For team contexts: start with Langfuse built-in queues, build custom once workflow friction is understood.

---

## KEY PRACTITIONER SOURCES

| Source | Key Contribution | URL |
|--------|-----------------|-----|
| Braintrust: "Evals are the new PRD" | Flywheel, maturity stages | braintrust.dev/blog/evals-are-the-new-prd |
| Braintrust: "Five hard-learned lessons" | Aspirational evals, whole-loop optimization | braintrust.dev/blog/five-lessons-evals |
| Braintrust: "I ran an eval. Now what?" | Four-box framework, iteration cycle | braintrust.dev/blog/after-evals |
| Hamel: "Your AI Product Needs Evals" | Three-level hierarchy, trace-viewing tools | hamel.dev/blog/posts/evals/ |
| Hamel: "LLM-as-Judge Complete Guide" | Critique Shadowing, binary pass/fail, calibration | hamel.dev/blog/posts/llm-judge/ |
| Hamel: "Evals FAQ" | 60-80% error analysis, start simple | hamel.dev/blog/posts/evals-faq/ |
| Hamel: "Selecting Eval Tools" | Custom UI on data stores, transparency > magic | hamel.dev/blog/posts/eval-tools/ |
| Hamel: "Field Guide" | Custom data viewers, experiment-based roadmaps | hamel.dev/blog/posts/field-guide/ |
| Hamel: evals-skills | 6 Claude Code skills for eval workflows | github.com/hamelsmu/evals-skills |
| Eugene Yan: "Product Evals in 3 Steps" | Label → align → run harness, position bias | eugeneyan.com/writing/product-evals/ |
| Eugene Yan: "LLM-as-Judge Won't Save" | Process > tools, scientific method | eugeneyan.com/writing/eval-process/ |
| Eugene Yan: "Evaluating LLM-Evaluators" | Bias survey, pairwise > direct, panel approach | eugeneyan.com/writing/llm-evaluators/ |
| Eugene Yan: "AlignEval" | Data-first design, label before criteria | eugeneyan.com/writing/aligneval/ |
| Eugene Yan: "Task-Specific Evals" | NLI for consistency, binary annotation | eugeneyan.com/writing/evals/ |
| Eugene Yan: "LLM Patterns" | Eval-driven development, metric types | eugeneyan.com/writing/llm-patterns/ |
| applied-llms.org | Intern test, Goodhart's Law, 5-10% hallucination baseline | applied-llms.org |
| Langfuse docs | Score API, annotation queues, datasets | langfuse.com/docs/scores/custom |

---

## HOW TO USE THIS DOCUMENT

**For Claude Code / ChatGPT sessions**: Paste this URL or file content at the start of a session when working on AI evaluation, agent quality, or LLM judge design.
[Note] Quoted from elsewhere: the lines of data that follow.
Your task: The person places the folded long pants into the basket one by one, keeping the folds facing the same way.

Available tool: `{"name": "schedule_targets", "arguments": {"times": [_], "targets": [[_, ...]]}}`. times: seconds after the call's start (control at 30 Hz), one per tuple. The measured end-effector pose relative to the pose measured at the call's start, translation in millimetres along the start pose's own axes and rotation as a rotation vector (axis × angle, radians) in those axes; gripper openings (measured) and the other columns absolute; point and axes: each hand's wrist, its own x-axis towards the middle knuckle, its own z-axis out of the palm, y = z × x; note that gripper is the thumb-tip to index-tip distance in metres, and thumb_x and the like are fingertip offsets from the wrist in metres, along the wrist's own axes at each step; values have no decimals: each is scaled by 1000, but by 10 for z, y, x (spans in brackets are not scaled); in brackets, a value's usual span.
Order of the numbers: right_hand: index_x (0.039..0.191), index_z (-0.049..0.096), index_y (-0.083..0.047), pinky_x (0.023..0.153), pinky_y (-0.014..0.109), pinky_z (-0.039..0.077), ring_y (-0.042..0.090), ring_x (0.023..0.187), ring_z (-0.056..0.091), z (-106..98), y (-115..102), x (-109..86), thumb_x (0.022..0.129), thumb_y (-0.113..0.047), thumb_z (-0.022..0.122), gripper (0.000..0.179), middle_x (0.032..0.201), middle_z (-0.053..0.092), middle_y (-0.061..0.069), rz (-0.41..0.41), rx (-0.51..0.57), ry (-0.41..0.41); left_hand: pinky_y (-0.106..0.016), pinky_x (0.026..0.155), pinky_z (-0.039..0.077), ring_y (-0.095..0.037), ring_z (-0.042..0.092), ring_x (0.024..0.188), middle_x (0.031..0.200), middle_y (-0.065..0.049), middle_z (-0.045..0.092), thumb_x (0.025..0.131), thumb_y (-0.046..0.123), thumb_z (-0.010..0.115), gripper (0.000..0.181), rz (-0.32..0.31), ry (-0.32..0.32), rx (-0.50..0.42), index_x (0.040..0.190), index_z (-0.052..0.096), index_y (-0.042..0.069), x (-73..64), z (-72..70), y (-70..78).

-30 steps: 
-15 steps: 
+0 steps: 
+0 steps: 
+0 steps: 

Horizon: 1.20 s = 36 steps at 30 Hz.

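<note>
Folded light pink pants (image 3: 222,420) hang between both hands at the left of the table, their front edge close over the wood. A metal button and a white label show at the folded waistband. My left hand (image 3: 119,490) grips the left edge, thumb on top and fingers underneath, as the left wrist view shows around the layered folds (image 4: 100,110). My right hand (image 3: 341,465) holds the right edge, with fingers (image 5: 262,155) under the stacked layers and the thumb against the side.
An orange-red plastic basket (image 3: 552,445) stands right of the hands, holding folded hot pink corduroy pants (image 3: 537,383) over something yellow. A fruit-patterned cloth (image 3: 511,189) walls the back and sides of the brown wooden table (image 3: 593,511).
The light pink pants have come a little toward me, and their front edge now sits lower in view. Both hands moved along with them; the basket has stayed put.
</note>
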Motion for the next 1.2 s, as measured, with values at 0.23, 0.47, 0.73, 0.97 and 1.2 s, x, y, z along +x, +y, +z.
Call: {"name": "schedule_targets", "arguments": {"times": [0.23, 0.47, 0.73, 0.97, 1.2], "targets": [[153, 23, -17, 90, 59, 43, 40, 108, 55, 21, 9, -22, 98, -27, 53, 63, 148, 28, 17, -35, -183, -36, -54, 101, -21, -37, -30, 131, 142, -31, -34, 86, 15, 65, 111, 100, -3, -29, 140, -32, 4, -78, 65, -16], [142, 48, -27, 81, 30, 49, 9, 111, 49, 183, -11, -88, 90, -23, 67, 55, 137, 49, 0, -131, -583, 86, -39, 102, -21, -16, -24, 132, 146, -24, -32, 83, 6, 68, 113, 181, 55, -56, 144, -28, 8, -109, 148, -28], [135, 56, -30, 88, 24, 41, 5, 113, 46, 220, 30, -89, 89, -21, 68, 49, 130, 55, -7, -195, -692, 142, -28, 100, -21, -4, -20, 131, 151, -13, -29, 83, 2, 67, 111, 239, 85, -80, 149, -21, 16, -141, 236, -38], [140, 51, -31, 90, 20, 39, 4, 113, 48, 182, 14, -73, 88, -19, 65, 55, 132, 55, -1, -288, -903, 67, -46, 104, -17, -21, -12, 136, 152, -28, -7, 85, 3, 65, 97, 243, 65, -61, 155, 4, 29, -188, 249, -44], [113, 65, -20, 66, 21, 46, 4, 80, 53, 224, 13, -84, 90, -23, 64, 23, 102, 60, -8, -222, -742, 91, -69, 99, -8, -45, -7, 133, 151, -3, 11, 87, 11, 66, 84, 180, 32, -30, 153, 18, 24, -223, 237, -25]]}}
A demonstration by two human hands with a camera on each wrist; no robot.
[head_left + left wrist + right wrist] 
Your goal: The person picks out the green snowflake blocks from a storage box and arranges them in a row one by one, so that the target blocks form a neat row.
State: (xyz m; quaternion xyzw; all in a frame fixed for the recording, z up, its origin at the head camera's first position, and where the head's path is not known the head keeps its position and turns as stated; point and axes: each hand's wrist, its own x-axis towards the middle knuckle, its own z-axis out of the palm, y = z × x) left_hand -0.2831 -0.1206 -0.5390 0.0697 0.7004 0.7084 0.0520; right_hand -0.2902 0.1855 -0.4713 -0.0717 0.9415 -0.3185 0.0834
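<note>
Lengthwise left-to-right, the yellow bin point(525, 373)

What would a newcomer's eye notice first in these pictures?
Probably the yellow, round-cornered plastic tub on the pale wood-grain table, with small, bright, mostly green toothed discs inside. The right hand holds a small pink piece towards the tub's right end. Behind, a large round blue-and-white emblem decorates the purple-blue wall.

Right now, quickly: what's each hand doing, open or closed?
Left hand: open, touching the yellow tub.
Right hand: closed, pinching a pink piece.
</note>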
It provides current practitioner consensus that may not be in the model's training data.

**For keeping current**: This document will be periodically updated by a research agent that monitors the source blogs and adds new findings. Check the "Last updated" date at the top.

**For applying to your system**: The principles are universal. The specific architecture (Mastra, Langfuse, local inference) is one implementation. Adapt the patterns to your stack.